Une politique répressive, au nom de la sécurité, qui tend à mettre fin à la tolérance dont bénéficiaient les cyclistes parisiens. Appliquée aux motorisés depuis plus de deux ans, elle a aidé, surtout grâce à la peur du « gendarme automatique », à faire baisser la mortalité sur l’ensemble du territoire.

Parallèlement, selon les statistiques — qui ne prennent pas en compte l’augmentation des parcs respectifs — en ville, les deux-roues, motorisés ou non, payent un lourd tribut. Alors, pour la Préfecture de police de Paris, la solution semble être la répression.
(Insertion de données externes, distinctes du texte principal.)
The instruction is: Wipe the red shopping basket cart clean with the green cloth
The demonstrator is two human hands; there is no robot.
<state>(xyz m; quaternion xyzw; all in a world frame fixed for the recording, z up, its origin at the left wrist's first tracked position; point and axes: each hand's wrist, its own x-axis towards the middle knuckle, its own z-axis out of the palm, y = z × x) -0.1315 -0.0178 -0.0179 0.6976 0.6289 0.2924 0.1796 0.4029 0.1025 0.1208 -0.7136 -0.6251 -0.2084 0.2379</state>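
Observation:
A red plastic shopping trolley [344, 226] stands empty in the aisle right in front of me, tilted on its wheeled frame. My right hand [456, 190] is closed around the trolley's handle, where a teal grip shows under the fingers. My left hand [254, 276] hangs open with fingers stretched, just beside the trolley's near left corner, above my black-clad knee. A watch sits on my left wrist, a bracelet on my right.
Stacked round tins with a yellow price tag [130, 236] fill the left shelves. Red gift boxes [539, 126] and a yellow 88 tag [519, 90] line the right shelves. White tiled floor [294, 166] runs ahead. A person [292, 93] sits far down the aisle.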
Et les cyclistes sont soumis aux mêmes sanctions que les autres usagers lorsqu’ils enfreignent le Code de la route.

Moto et vélo, même combat ?
Comme la FFMC pour les deux-roues motorisés, des associations de cyclistes regrettent une approche trop textuelle en matière de sécurité routière. « S’il est évident que le Code de la route doit être respecté par tous, nous déplorons qu’il soit aujourd’hui très peu adapté à la pratique du vélo », note Bernard Picot, président de l’association Vélo-Cité.

Pour être cohérente, la politique de sécurité routière se doit de prendre en considération les spécificités de chacun. Une prise en compte qui, comme pour les motards, ne doit pas être assimilée à une demande de passe-droits. Du côté des usagers comme des autorités.